Data shown:
----------

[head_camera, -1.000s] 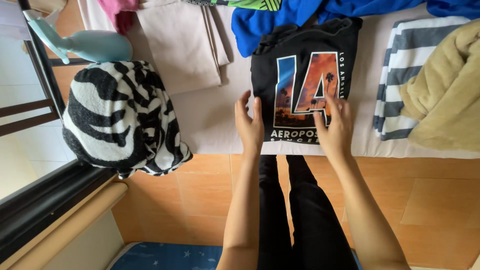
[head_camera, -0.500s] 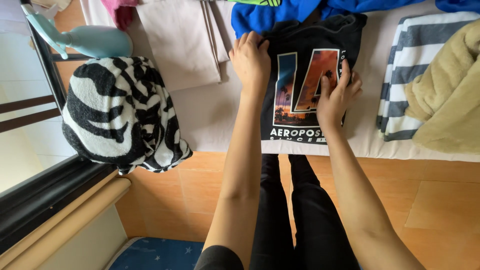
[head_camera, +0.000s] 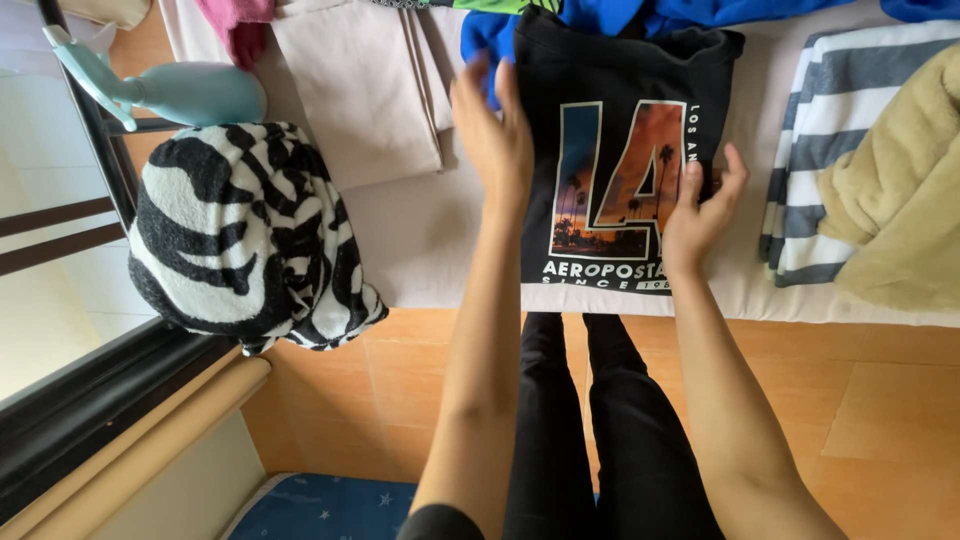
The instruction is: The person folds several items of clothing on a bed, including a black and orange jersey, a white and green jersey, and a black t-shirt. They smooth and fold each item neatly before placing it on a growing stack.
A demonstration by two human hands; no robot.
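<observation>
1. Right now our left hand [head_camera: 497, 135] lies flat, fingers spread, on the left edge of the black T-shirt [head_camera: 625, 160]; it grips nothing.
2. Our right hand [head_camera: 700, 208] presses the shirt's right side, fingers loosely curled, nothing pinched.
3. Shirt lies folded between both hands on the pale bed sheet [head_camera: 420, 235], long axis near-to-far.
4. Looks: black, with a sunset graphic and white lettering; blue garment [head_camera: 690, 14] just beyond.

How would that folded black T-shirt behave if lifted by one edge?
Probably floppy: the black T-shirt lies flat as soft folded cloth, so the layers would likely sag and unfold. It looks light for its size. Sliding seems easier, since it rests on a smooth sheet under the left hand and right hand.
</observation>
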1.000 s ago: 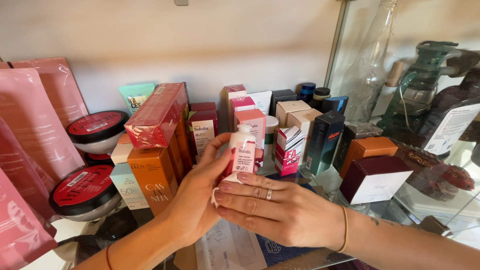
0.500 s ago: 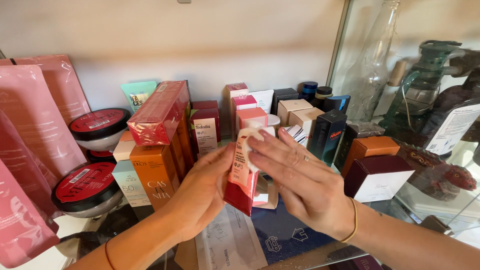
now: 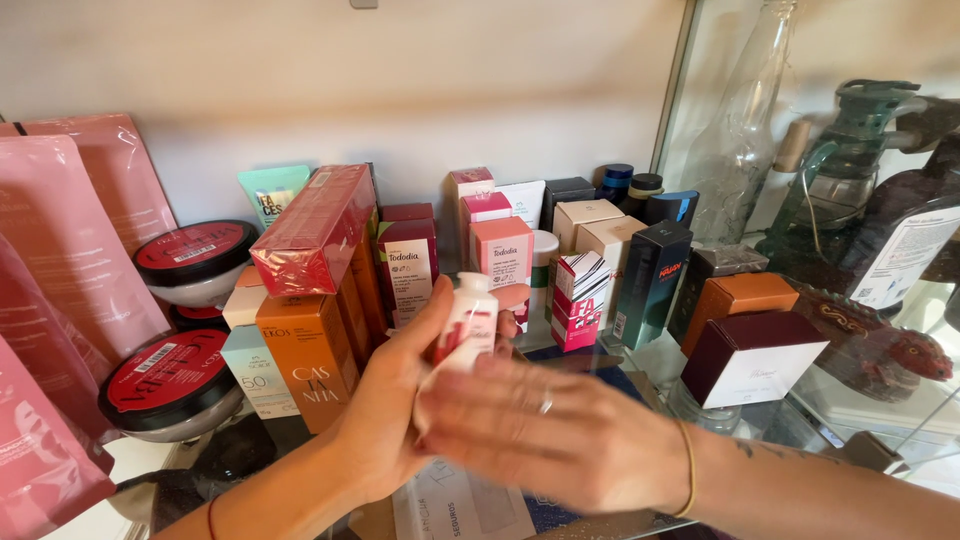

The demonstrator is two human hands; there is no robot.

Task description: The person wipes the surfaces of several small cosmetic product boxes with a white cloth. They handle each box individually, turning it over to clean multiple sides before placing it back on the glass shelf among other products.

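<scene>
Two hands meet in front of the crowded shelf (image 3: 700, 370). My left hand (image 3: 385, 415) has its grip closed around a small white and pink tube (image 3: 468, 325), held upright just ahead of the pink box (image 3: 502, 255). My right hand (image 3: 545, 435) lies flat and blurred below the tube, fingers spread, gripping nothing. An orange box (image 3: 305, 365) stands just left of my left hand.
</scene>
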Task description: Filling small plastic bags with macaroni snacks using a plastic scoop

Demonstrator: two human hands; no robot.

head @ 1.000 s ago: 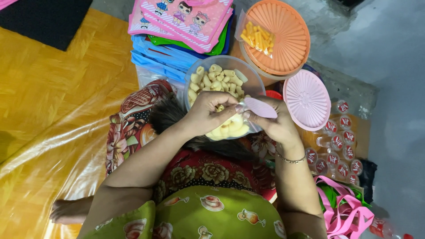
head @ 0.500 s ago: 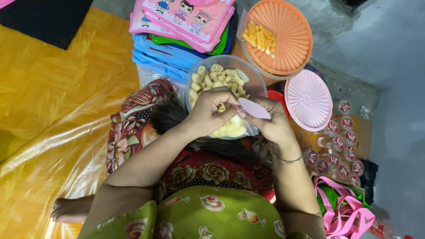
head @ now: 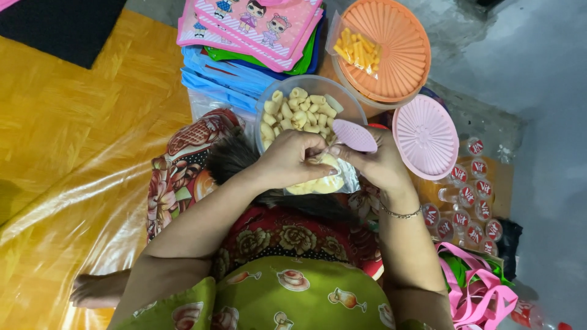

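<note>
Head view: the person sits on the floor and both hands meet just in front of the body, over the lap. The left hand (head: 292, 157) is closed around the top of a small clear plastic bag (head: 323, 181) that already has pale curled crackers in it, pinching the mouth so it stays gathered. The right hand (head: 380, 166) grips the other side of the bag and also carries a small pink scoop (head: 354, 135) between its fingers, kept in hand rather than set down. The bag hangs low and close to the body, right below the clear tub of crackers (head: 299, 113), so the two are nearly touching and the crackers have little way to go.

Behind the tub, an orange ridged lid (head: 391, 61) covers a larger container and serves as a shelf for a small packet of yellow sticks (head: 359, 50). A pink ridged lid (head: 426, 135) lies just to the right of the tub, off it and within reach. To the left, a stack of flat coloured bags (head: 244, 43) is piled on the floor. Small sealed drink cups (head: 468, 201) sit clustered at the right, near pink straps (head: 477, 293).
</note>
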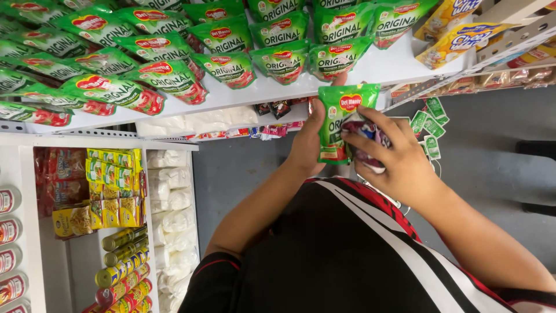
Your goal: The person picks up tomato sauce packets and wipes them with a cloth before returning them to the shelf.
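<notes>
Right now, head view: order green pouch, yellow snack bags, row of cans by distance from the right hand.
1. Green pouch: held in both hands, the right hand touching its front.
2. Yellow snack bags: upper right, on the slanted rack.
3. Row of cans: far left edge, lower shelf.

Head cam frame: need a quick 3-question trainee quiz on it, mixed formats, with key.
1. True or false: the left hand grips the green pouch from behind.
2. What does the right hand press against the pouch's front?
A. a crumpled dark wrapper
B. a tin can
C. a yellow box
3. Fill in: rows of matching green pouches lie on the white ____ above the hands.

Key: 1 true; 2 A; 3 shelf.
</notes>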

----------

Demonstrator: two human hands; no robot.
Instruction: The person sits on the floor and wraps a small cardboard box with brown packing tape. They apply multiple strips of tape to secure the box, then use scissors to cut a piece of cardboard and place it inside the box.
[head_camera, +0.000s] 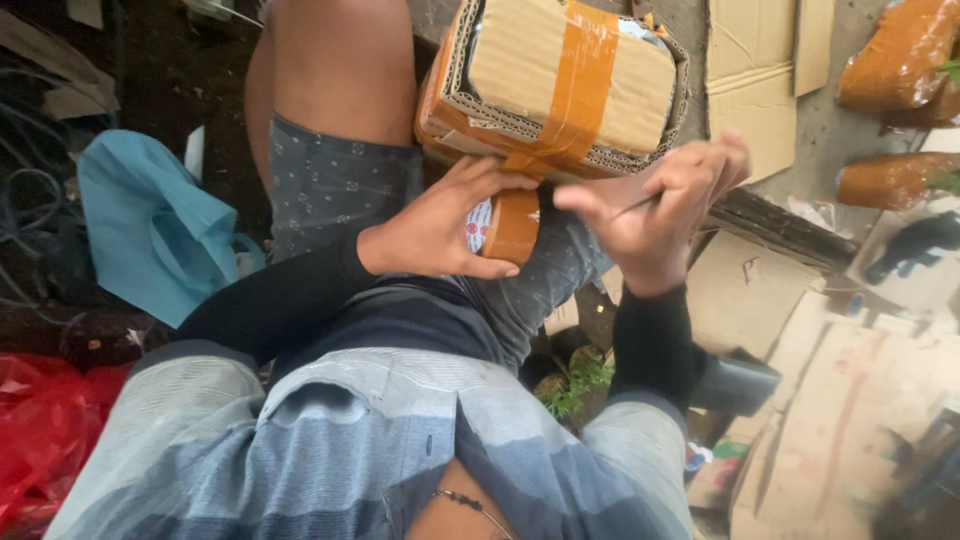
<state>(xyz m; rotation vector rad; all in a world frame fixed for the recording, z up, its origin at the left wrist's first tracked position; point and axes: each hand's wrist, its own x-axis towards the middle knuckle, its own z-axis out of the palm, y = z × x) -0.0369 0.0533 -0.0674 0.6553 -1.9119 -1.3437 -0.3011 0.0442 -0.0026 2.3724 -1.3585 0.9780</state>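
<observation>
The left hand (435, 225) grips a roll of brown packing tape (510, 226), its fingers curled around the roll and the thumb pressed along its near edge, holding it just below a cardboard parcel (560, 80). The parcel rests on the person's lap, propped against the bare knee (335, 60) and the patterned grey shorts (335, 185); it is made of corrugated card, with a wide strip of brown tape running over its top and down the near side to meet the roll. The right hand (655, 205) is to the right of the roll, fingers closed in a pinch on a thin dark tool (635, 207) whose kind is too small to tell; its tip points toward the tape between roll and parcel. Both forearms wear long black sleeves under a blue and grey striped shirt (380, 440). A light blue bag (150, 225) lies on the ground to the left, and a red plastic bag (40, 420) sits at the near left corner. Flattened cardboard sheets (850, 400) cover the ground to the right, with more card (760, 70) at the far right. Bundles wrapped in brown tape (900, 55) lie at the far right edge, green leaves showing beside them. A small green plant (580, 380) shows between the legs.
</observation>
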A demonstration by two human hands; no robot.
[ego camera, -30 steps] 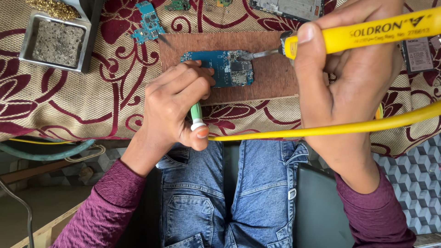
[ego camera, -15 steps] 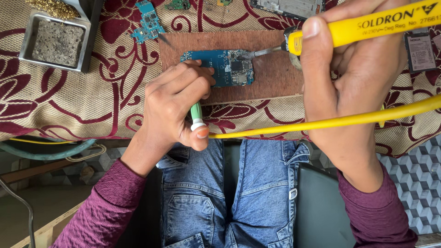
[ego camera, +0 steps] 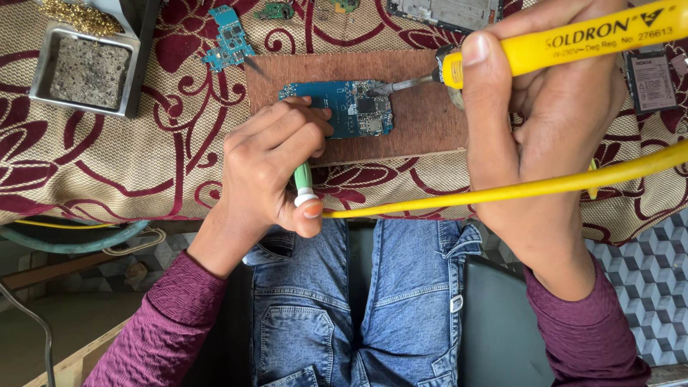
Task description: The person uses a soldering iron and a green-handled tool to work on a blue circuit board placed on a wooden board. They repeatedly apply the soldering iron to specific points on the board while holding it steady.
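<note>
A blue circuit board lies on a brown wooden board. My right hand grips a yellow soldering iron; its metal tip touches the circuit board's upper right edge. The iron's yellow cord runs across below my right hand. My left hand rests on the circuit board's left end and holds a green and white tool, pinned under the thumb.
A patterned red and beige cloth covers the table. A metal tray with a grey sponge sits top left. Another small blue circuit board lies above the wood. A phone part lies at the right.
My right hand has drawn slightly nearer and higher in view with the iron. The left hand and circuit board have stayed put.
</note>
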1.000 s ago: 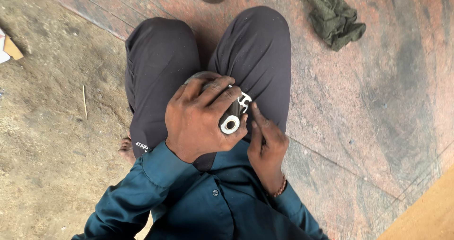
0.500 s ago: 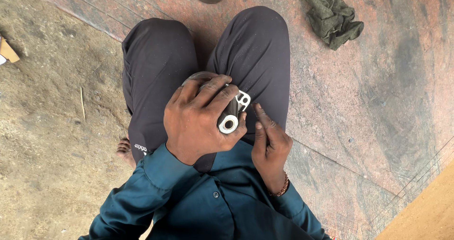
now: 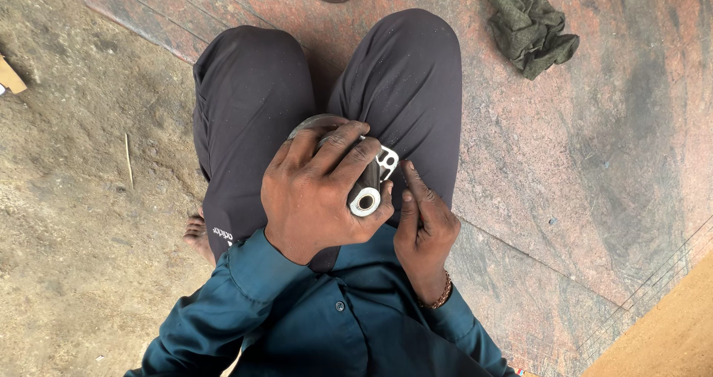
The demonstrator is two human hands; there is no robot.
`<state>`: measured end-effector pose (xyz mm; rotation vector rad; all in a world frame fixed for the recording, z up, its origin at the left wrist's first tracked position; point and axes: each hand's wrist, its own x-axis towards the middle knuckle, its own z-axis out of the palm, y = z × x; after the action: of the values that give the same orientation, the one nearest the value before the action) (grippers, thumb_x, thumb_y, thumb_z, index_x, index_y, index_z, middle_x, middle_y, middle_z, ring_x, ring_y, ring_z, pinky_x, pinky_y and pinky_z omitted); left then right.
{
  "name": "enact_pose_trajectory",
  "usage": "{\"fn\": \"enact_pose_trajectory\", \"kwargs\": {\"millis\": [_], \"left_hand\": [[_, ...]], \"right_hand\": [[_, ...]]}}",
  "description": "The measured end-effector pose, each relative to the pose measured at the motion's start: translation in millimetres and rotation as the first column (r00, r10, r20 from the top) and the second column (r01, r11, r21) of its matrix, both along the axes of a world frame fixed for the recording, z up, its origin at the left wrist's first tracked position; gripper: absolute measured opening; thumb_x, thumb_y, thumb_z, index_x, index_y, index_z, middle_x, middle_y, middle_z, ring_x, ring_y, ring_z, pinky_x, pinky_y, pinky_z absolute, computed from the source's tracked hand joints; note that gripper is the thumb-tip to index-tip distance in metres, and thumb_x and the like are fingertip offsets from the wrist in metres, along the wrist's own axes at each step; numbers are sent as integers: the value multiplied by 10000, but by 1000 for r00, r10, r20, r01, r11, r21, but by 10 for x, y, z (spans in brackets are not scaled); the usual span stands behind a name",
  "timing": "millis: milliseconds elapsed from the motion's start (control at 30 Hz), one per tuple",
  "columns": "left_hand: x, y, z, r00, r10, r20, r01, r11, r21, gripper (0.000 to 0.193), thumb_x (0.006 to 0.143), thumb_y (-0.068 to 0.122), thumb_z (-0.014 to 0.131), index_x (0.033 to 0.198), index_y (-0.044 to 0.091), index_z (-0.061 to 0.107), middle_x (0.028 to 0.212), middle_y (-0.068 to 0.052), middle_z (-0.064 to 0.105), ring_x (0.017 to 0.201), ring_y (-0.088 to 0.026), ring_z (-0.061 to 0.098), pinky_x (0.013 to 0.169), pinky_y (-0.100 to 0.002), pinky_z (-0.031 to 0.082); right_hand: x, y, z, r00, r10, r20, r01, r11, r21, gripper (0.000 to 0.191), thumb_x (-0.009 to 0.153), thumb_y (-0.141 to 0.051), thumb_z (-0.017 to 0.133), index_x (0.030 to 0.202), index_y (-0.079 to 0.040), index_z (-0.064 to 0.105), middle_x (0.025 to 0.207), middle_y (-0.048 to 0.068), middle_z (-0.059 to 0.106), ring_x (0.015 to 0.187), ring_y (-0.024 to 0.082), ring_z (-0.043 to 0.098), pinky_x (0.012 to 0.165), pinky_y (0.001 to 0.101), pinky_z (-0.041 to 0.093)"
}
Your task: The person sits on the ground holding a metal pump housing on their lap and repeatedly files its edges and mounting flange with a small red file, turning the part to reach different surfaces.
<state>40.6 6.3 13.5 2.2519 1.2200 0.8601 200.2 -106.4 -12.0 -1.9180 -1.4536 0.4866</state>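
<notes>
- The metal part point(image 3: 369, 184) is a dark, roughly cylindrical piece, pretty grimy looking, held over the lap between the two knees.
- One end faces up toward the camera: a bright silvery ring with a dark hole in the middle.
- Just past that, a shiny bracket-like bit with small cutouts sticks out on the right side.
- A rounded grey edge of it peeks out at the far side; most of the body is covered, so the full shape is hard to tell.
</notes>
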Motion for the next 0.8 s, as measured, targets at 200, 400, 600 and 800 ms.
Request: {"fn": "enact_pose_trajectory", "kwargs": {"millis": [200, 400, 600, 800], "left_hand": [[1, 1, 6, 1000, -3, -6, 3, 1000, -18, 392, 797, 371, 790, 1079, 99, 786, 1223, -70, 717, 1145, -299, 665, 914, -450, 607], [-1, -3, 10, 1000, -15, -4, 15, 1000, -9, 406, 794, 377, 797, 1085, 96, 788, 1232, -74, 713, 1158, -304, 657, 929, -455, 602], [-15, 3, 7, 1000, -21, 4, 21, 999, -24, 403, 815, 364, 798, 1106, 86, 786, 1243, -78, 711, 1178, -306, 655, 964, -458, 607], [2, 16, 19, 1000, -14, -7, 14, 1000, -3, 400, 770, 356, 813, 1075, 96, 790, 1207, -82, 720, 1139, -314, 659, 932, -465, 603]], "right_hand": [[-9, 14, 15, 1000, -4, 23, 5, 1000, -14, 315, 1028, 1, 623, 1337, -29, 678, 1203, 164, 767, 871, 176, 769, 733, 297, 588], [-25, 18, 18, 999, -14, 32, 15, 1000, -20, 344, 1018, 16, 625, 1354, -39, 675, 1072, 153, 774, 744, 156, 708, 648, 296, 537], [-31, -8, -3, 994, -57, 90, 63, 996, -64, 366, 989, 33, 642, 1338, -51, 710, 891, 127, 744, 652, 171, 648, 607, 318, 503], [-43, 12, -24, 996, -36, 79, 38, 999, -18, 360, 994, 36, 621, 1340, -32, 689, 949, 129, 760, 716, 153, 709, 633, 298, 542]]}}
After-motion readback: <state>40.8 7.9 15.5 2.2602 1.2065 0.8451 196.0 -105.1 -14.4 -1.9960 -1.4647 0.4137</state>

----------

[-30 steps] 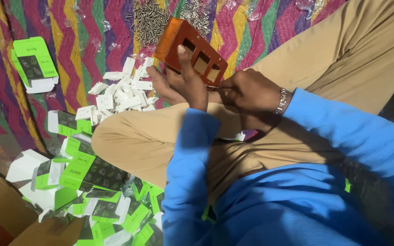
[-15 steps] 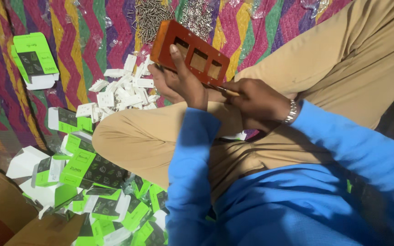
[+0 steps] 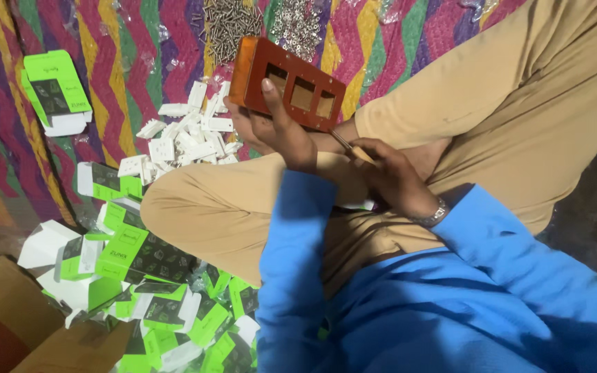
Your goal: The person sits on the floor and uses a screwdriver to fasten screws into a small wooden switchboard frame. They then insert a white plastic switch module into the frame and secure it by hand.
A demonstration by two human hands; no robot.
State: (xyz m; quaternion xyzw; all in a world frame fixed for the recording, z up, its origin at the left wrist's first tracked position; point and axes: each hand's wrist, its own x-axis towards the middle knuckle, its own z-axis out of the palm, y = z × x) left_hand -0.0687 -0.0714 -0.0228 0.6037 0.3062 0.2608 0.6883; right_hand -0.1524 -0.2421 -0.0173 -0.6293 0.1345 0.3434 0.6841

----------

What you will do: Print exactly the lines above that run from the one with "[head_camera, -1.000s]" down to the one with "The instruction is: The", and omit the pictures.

Answer section:
[head_camera, -1.000s] 
[head_camera, -0.500s] 
[head_camera, +0.000s] 
The instruction is: The person folds several items of clothing on a bed, including a black and orange jersey, a white and green jersey, and a black t-shirt. They smooth and fold each item neatly before placing it on a growing stack.

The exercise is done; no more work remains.